— Расскажи, как вы живете дома.
— Да нечего, вроде, рассказывать. Просто живем, и все.
— Счастливые.
— Ох, не знаю. Ты притворяешься, или каникулы действительно были ужасные?
— Сущий ад, ад и страдание.
Морис разжал кулак, чтобы захватить пригоршню волос.
— Ай, больно! — вскричал Дарем, подыгрывая Морису.

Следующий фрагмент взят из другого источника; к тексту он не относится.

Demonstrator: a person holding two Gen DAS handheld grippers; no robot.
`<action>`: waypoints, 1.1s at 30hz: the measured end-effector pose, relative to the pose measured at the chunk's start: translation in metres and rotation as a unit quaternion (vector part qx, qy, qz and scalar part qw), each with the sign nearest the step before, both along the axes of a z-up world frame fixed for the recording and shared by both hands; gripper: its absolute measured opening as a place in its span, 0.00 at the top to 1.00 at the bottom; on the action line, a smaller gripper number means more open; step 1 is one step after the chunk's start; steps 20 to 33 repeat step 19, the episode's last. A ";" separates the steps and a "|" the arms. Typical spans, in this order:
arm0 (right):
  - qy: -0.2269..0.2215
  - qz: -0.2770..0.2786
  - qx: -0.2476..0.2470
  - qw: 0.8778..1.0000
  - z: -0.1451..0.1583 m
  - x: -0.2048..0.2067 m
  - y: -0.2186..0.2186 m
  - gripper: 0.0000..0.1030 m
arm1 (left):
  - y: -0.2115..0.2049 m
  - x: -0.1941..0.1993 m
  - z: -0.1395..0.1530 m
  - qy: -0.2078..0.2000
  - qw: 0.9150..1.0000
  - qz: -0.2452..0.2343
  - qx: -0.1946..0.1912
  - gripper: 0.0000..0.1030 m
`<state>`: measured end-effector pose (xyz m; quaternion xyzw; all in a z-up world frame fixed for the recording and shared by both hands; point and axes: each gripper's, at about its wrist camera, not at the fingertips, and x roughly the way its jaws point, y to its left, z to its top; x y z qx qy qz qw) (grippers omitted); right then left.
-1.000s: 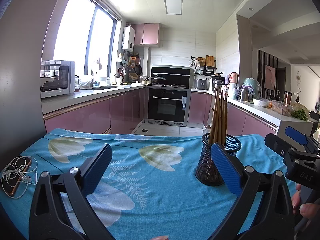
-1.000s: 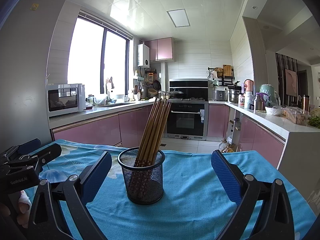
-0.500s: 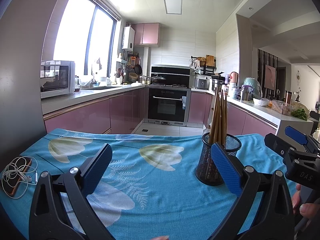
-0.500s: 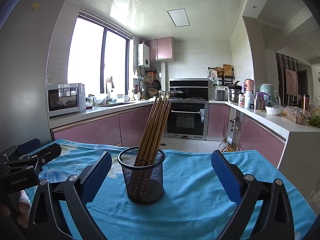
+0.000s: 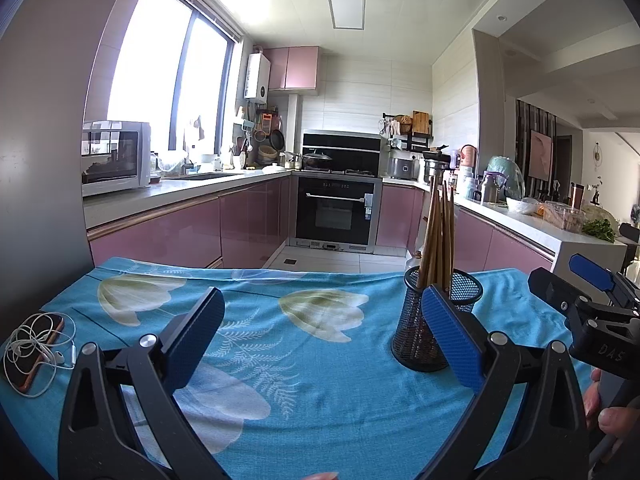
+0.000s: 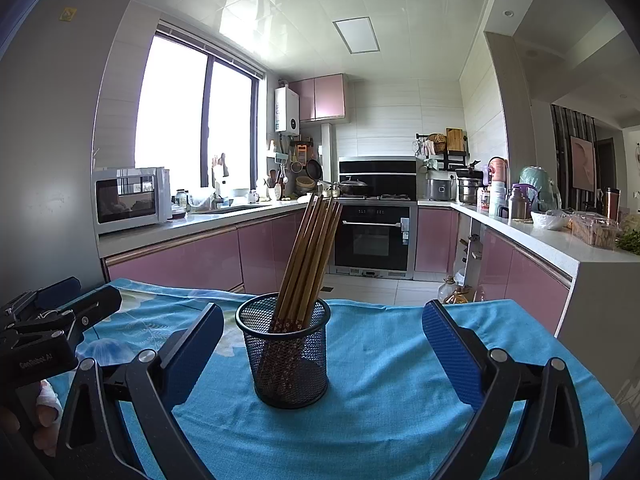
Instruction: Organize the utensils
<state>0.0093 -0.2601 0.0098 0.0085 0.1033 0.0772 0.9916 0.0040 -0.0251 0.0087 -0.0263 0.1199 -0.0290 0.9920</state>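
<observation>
A black mesh holder (image 6: pixel 287 356) stands on the blue flowered tablecloth (image 6: pixel 392 364) with several brown chopsticks (image 6: pixel 310 256) leaning in it. My right gripper (image 6: pixel 320 352) is open and empty, the holder just ahead between its blue pads and left of centre. My left gripper (image 5: pixel 320 340) is open and empty over the cloth; the holder (image 5: pixel 434 320) and chopsticks (image 5: pixel 440 236) stand behind its right pad. Each gripper shows in the other's view: the right one (image 5: pixel 592 312), the left one (image 6: pixel 44 328).
A phone with tangled white earphones (image 5: pixel 34 346) lies at the table's left edge. Beyond the table's far edge is a kitchen with pink cabinets (image 6: pixel 180 260), an oven (image 6: pixel 372 240) and cluttered counters (image 6: pixel 540 216).
</observation>
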 end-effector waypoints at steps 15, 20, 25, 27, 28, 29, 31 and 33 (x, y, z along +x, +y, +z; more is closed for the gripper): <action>0.025 -0.002 -0.003 1.000 -0.005 0.007 -0.002 0.06 | 0.001 0.008 -0.005 0.030 0.999 0.003 0.024 0.06; 0.097 -0.029 -0.017 0.995 -0.018 0.031 -0.015 0.06 | 0.011 0.033 -0.019 0.099 0.994 0.023 0.030 0.06; 0.097 -0.029 -0.017 0.995 -0.018 0.031 -0.015 0.06 | 0.011 0.033 -0.019 0.099 0.994 0.023 0.030 0.06; 0.097 -0.029 -0.017 0.995 -0.018 0.031 -0.015 0.06 | 0.011 0.033 -0.019 0.099 0.994 0.023 0.030 0.06; 0.097 -0.029 -0.017 0.995 -0.018 0.031 -0.015 0.06 | 0.011 0.033 -0.019 0.099 0.994 0.023 0.030 0.06; 0.097 -0.029 -0.017 0.995 -0.018 0.031 -0.015 0.06 | 0.011 0.033 -0.019 0.099 0.994 0.023 0.030 0.06; 0.097 -0.029 -0.017 0.995 -0.018 0.031 -0.015 0.06 | 0.011 0.033 -0.019 0.099 0.994 0.023 0.030 0.06; 0.097 -0.029 -0.017 0.995 -0.018 0.031 -0.015 0.06 | 0.011 0.033 -0.019 0.099 0.994 0.023 0.030 0.06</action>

— А что твои сестры говорят о Святом Причастии?
— Одна замужем за священни… Больно же!
— Сущий ад, да?
— Холл, вот уж не думал, что ты такой дурак. — Дарем крепко держал Мориса за руку. — А другая помолвлена с Арчибальдом Лондоном, эсквайром… Ай! У-у! Пусти, я ухожу!
Он лежал на полу, у Мориса между ног.
— Так чего ж не уходишь?
— Потому что не могу.
То был первый раз, когда Морис осмелился повозиться с Даремом. Религия и родня отошли на второй план, пока он заворачивал его в рулон из каминного коврика и пытался надеть на голову ведро для бумаг. Услышав шум, к ним поднялся Фетерстонхоу и помог Морису.

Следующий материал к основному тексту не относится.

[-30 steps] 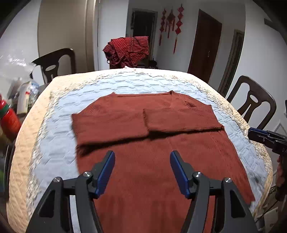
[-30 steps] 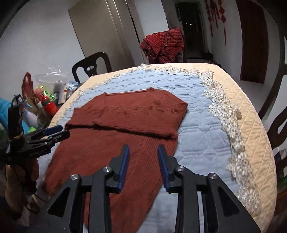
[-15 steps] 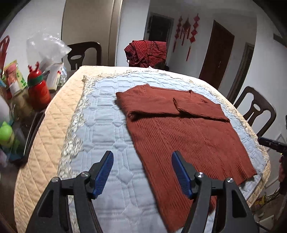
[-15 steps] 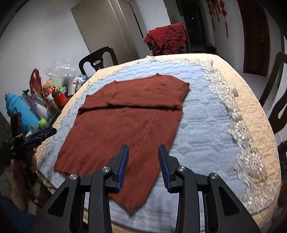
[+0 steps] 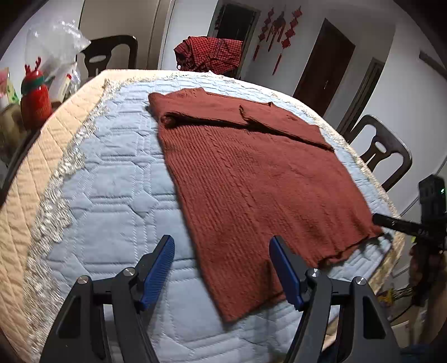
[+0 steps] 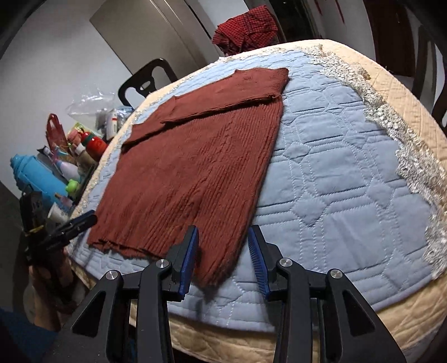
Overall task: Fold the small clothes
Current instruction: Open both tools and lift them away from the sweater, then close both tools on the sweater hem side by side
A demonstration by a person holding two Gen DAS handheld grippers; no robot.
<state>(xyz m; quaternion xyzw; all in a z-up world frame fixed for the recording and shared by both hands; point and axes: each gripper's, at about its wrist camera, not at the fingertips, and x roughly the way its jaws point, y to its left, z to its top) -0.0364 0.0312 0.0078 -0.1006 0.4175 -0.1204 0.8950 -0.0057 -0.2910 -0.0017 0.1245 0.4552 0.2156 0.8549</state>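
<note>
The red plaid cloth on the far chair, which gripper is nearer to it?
Neither clearly. The red plaid cloth lies across the table; left gripper and right gripper both hover, open, at the brown sweater's near hem corners.

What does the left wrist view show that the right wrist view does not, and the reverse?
Only the left wrist view shows the red wall ornaments, a dark door and the right gripper at the sweater's hem. Only the right wrist view shows a blue bottle and the left gripper by the other hem corner. Both show the sweater with sleeves folded in, flat on the blue quilt, the red checked cloth behind, and open jaws.
</note>
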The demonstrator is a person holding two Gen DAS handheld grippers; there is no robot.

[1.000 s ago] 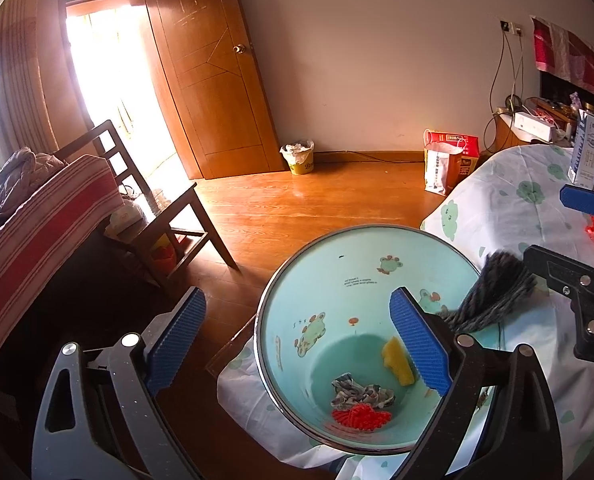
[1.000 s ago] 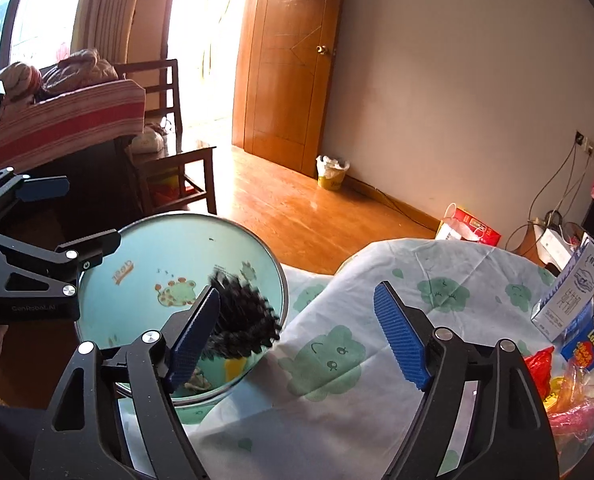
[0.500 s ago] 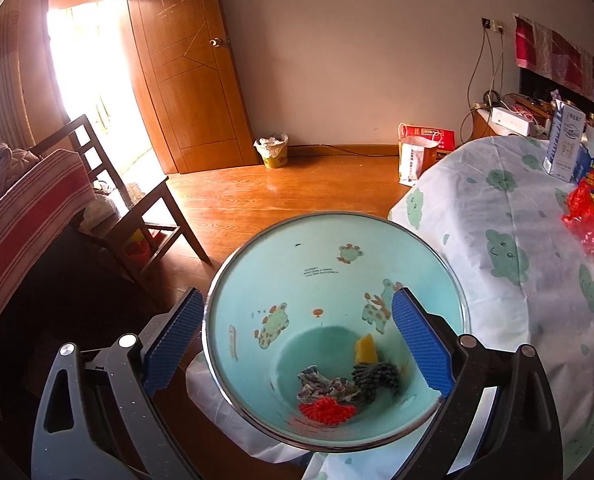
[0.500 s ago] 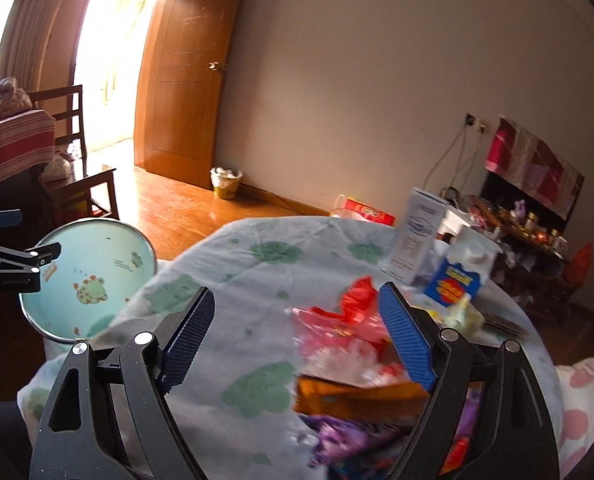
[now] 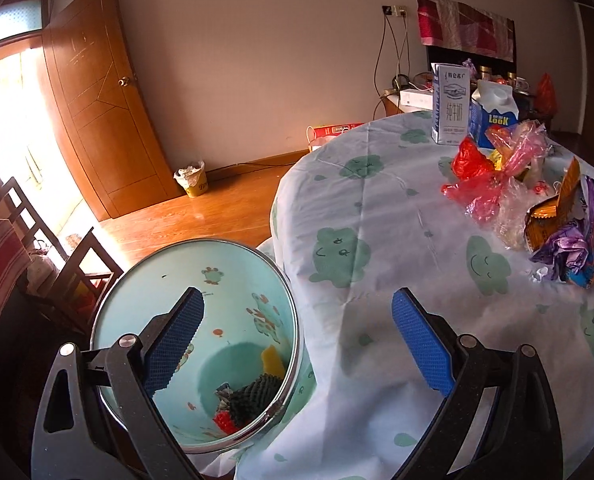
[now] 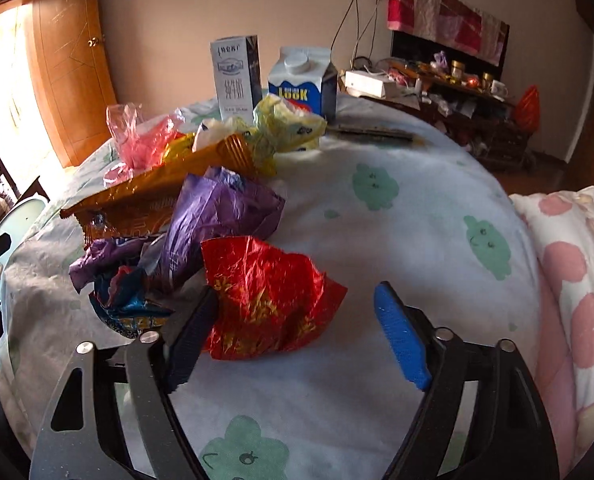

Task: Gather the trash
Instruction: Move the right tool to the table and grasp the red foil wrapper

После этого дня прошло еще немало дней, а они только и делали, что боролись, причем Дарем раз от разу становился таким же дурашливым, как сам Морис. Где бы они ни встречались, а встречались они повсюду, тут же принимались бодаться, боксировать и втягивать в свои забавы приятелей. Наконец Дарем утомился. Его, как более слабого, частенько бивали; в комнате у него переломали все стулья. Морис сразу почувствовал перемену. Жеребячество прошло, но за это время они стали открытыми в проявлении дружбы: гуляли, держась за руки или обнявшись за плечи. Если сидели, то всегда в одном положении: Морис в кресле, а Дарем у его ног, прислонясь к нему. Среди их приятелей это не вызывало никаких кривотолков. Морис, бывало, ерошил волосы Дарема.
Все больше нового попадало в сферу их общения. В тот великопостный триместр Морису предстояло сдать выпускной экзамен по теологии. С его стороны такой выбор не был полностью лицемерным. Он верил, что верует, и испытывал настоящую боль, когда подвергалось критике что-то привычное, — ту боль, что меж представителей среднего класса рядится под Веру. Но, бездеятельная, то была не Вера. Она не давала ему поддержки, не расширяла кругозор. Она даже не давала о себе знать, пока ее не ставили под вопрос, и тогда она ныла, словно ненужный нерв. У каждого в его семье был такой нерв, его рассматривали как нечто божественное, хотя и библия, и молитвенник, и таинства, и христианская мораль были для них мертвы. «Как они могут?» — восклицали в тех случаях, когда кто-то посягал на святыню, и записывались в Общества Защиты Веры. Ко времени своей смерти отец Мориса стал уже столпом Церкви и Общества, и Морису, при сходных обстоятельствах, предстояло так же очерстветь.